Syntax walkthrough

Every construct of the BNF dialect, one at a time, with the tree-sitter JavaScript it generates.

Rules and alternatives

A rule is written as:

name -> body ;

The body is a sequence of symbols separated by | for alternatives. The semicolon is required at the end of every rule.

color -> 'red' | 'green' | 'blue' ;

generates:

color: $ => choice('red', 'green', 'blue'),

Terminals: literals and patterns

A literal is a quoted string — single or double quotes both work:

arrow -> '->' ;
kw_if -> "if" ;

Escape sequences in literals

A literal’s content is copied verbatim into grammar.js, where it is read as a JavaScript string literal — so escape sequences have JavaScript semantics. \n, \t, \0, \\, \xNN and \u{…} all mean what they mean in JS. A quote of the same kind as the delimiter is escaped with a backslash; the other kind needs no escape:

newline           -> '\n' ;
line_continuation -> '\\' '\n' ;
nul               -> '\0' ;
letter_a          -> '\x41' ;
single_quote      -> '\'' ;
double_quote      -> "\"" ;

ts-bnf-tool does not validate escapes: whatever follows the backslash is passed through unchanged, and JavaScript decides what it means. This keeps the dialect automatically in step with any escape JS supports — but it also means a typo such as '\q' is not caught here; JS silently reads it as q.

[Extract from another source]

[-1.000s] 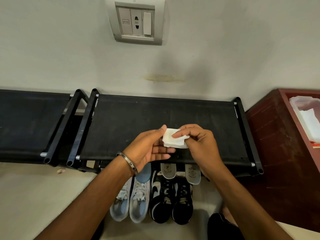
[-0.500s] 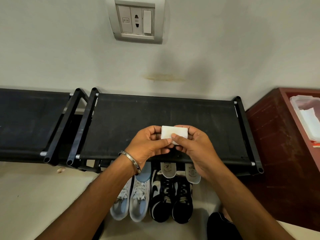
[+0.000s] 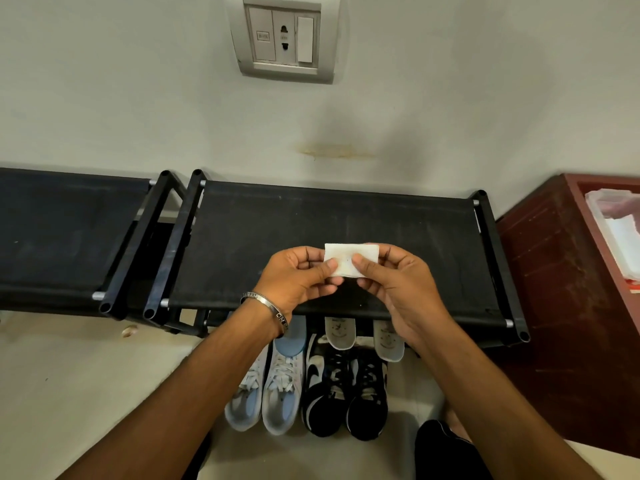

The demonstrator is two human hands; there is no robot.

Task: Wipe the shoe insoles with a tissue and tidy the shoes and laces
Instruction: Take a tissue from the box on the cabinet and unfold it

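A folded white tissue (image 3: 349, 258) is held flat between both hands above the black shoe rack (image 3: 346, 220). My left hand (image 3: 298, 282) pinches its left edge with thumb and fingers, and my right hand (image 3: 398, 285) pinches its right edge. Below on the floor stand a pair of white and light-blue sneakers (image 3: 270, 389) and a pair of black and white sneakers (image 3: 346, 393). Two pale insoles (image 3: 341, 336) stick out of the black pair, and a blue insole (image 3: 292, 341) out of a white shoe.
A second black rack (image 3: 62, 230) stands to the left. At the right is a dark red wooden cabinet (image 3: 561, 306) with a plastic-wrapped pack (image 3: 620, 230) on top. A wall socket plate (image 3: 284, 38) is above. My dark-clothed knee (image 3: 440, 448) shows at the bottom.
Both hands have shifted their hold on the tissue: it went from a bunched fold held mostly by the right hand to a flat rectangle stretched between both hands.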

Control characters must be written as escapes. Raw line breaks (LF or CR — both line terminators in JS, where a string literal cannot span lines) and raw NUL bytes inside the quotes are syntax errors:

broken -> 'a
b' ;          # syntax error — write 'a\nb'

A pattern is a regex delimited by slashes:

ident  -> /[A-Za-z_][A-Za-z0-9_]*/ ;
number -> /[0-9]+/ ;

Patterns follow JavaScript regex syntax (tree-sitter uses a JS regex engine). A pattern may carry JS regex flags after the closing slash — tree-sitter honours i (case-insensitive):

kw_select -> /select/i ;

The flag suffix is passed through to grammar.js verbatim; flag validity is checked by tree-sitter generate.

Sequences and grouping

Juxtaposition means sequence. Parentheses group without creating a named rule:

pair    -> '(' expr ',' expr ')' ;
sep_seq -> item (',' item)* ;

Quantifiers

Syntax	Meaning	Maps to
`x*`	zero or more	`repeat(x)`
`x+`	one or more	`repeat1(x)`
`x?`	optional	`optional(x)`

Quantifiers bind to the immediately preceding symbol or group:

args -> '(' (expr (',' expr)*)? ')' ;

Token expressions: `<< >>` and `<<! >>`

By default, tree-sitter allows whitespace and extras between any two tokens. << >> forces the enclosed expression to be treated as a single atomic lexer token — no whitespace is allowed inside:

identifier -> << /[A-Za-z_]/ /[A-Za-z0-9_]*/ >> ;

generates:

identifier: $ => token(seq(/[A-Za-z_]/, /[A-Za-z0-9_]*/)),

<<! >> goes further: it also requires that no whitespace precedes the token. This is useful for suffixes that must be attached to the preceding token:

negative -> '-' <<! /[0-9]+/ >> ;

generates:

negative: $ => seq('-', token.immediate(/[0-9]+/)),

Use << >> when you want a multi-part terminal (e.g. a number followed by a unit). Use <<! >> when the token must be glued to whatever comes before it (e.g. a postfix operator, a type suffix like u32).

Field labels

A field label annotates a symbol with a named field in the AST, using tree-sitter’s field():

assign -> target: ident '=' value: expr ;

generates:

assign: $ => seq(field('target', $.ident), '=', field('value', $.expr)),

The colon must be attached to the label name (no space before it). A space after the colon is optional. Field labels compose with quantifiers:

call -> func: ident '(' args: expr* ')' ;

generates field('args', repeat($.expr)).

Alias groups

An alias group relabels a sequence in the generated AST using alias(). The => separator divides the body from the target name:

param_list -> '(' (name type => parameter)* ')' ;

generates:

param_list: $ => seq('(', repeat(alias(seq($.name, $.type), $.parameter)), ')'),

The target name is either a bare identifier (a named node) or a quoted string (an anonymous node):

true_kw -> ('t' 'r' 'u' 'e' => 'true') ;

How aliases behave

The alias name is a display label in the resulting syntax tree, not a rule reference: the body does all the parsing, and the resulting node is merely renamed. The name does not need to exist as a rule — and if a rule with the same name does exist, the alias neither invokes nor references it. Consequently, check does not count alias names as rule references: an undefined alias label is not an undefined rule reference, and a rule mentioned only as an alias label is still reported as never referenced (it can never produce a node).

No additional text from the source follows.